GIVEN INFORMATION:
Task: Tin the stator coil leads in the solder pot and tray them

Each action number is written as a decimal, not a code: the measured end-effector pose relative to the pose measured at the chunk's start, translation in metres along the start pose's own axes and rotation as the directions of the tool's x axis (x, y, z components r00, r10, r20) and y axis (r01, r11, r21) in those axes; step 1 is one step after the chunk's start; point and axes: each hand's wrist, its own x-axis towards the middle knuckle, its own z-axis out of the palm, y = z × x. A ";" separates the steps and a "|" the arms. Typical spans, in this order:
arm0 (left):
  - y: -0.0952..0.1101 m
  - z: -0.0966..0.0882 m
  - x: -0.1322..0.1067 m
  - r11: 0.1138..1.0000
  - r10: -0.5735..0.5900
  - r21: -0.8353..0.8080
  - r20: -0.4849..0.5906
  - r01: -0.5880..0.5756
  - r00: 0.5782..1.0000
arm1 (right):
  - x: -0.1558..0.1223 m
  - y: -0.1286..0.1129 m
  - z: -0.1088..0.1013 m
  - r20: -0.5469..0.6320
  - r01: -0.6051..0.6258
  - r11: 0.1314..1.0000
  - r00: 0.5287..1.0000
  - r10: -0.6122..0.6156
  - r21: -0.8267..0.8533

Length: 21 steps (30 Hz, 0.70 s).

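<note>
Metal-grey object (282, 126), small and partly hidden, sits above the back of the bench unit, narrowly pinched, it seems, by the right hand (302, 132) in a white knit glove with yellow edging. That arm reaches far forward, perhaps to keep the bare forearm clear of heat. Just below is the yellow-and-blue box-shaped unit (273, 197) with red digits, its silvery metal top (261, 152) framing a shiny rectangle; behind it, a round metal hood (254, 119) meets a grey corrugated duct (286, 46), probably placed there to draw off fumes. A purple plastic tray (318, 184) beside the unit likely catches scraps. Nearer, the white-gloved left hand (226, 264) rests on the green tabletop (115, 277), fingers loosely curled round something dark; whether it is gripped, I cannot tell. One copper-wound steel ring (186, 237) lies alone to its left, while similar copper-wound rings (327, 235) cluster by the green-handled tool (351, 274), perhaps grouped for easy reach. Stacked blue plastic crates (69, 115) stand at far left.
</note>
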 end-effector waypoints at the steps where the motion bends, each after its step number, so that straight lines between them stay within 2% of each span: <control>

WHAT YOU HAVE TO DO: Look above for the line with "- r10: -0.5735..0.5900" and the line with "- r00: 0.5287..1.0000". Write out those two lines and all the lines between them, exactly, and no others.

RESULT OF THE TASK:
  - r10: -0.5735..0.5900
  - r21: -0.8353..0.8080
  - r20: -0.4849..0.5906
  - r01: -0.5880..0.5756
  - r00: 0.5782..1.0000
arm1 (right):
  - x: -0.1558..0.1223 m
  - y: -0.1286..0.1129 m
  - z: -0.1088..0.1013 m
  - r20: -0.5469..0.6320
  - r01: -0.6051..0.6258
  - r11: 0.1314..1.0000
  - r00: 0.5287..1.0000

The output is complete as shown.